L’individu qu’il avait aperçu dans l’obscurité se leva, et vint vers lui à pas lents. Ralph tressaillit, en voyant qu’il se trouvait en face non pas de Nicolas, comme il l’avait supposé, mais de Brooker.

Ce n’est pas qu’il crût avoir de motif de le craindre : il n’avait jamais eu peur de lui. Cependant la pâleur que Timothée avait déjà observée sur sa face le soir même revint aussi effrayante. On le vit trembler de tous ses membres, et sa voix était profondément altérée, lorsque fixant les yeux sur le nouveau venu :

« Qu’est-ce que ce coquin fait ici ? Ne savez-vous pas que c’est un galérien, un repris de justice, un voleur ?

— Écoutez ce qu’il a à vous dire, monsieur Nickleby, écoutez-le, quel qu’il soit, » crièrent ensemble les frères avec tant de chaleur que Ralph se retourna vers eux avec surprise, pendant qu’ils lui montraient Brooker ; il se mit donc à le considérer machinalement.
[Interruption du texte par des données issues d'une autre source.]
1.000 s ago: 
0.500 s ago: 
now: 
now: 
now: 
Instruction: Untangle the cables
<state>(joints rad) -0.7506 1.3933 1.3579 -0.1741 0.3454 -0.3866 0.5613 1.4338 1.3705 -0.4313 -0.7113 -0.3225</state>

« Cet enfant, dit l’homme, ce jeune garçon dont ces messieurs vous parlaient tout à l’heure…

— Ce jeune garçon…, répéta Ralph jetant sur lui des yeux égarés.

— Que j’ai vu, étendu mort et glacé sur son lit, et qui est maintenant dans la tombe…

— Qui est maintenant dans la tombe, » répéta Ralph par écho, du ton d’un homme qui parle dans ses rêves.

L’individu leva les yeux, et croisant les mains d’un air solennel :

« C’était votre fils unique, j’en prends le ciel à témoin. »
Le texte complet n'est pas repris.